Verder geven de patiënten aan dat ze het belangrijk vinden om één aanspreekpunt te hebben, dat de verschillende medisch specialisten betrokken bij hun verschillende ziektes, goed met elkaar communiceren en dat ze graag weer leren vertrouwen op de eigen lichaamssignalen. Een belangrijke factor, volgens Kemps: “Als medisch specialisten weten we veel van een bepaald vakgebied en we kunnen onze patiënten uitstekend behandelen op dit gebied. Patiënten hebben echter in heel veel gevallen twee chronische ziekten of meer. Mijn collega longarts en ik kunnen wanneer we de krachten bundelen onze patiënten betere expertise én betere service bieden. Een patiënt voelt zelf goed aan of een verslechtering meer door de longen of meer door het hart veroorzaakt wordt. Door daar goed naar te luisteren, en dat doen we nu dagelijks in het RPM zorprogramma, kunnen we veel gerichtere interventies inzetten. Zo leren wij als artsen veel van elkaar en van de patiënt over de combinatie van ziekten. En de patiënt leert steeds meer over zijn ziekten. Het stelt hem of haar beter in staat de eigen chronische ziekten zelf te managen.”

Zorgkosten

Met een wetenschappelijke studie hoopt Flow aan te tonen dat deze nieuwe manier van zorg verlenen bijdraagt aan het behoud van kwaliteit van leven van de patiënten (ondanks progressie van hun ziekten), dat de zelfmanagementvaardigheden van de patiënten toenemen én dat de duur van de opnames korter wordt dan voorheen. Longarts Lidwien Graat: “Als een verslechterde situatie eerder in beeld is, kan in een eerder stadium worden ingegrepen. Vaak zal dat kunnen door gerichte adviezen of medicatie aanpassing thuis.  Wanneer nodig wordt de patiënt gevraagd naar het ziekenhuis te komen. Zo realiseren we zorg ‘on demand’ in plaats van de huidige vaste, vooraf geplande consulten los van de noodzaak ervan. Wanneer een opname toch noodzakelijk is, kan de patiënt in veel gevallen eerder worden ontslagen vanwege de mogelijkheid om vitale parameters in de thuissituatie te meten en te monitoren. We gaan meten of zorgkosten daadwerkelijk dalen zoals we verwachten door minder of kortere opnames en minder consulten in het ziekenhuis.”

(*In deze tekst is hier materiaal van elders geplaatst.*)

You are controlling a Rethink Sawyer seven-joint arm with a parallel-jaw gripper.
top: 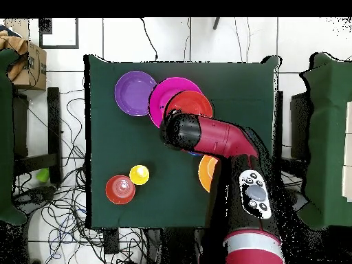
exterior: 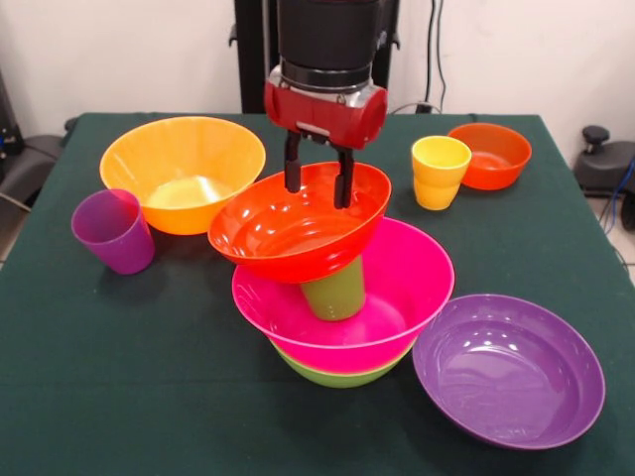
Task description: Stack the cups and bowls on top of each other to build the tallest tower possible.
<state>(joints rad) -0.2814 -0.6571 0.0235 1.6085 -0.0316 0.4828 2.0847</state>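
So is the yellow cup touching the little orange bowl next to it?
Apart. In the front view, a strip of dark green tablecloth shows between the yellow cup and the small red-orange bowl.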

Inzet van technologie en bevordering van zelfmanagement bij chronische patiënten is veelbelovend en wordt door partijen in het veld, waaronder de patiëntenfederatie en zorgverzekeraars sterk aangemoedigd. Tegelijkertijd komt er veel bij kijken om telebegeleiding écht veilig en verantwoord te kunnen toepassen, nog los van de ontwikkeling van de digitale techniek. “We zijn verheugd dat het na een lange en intensieve periode van voorbereiding nu gelukt is”, aldus Hareld Kemps.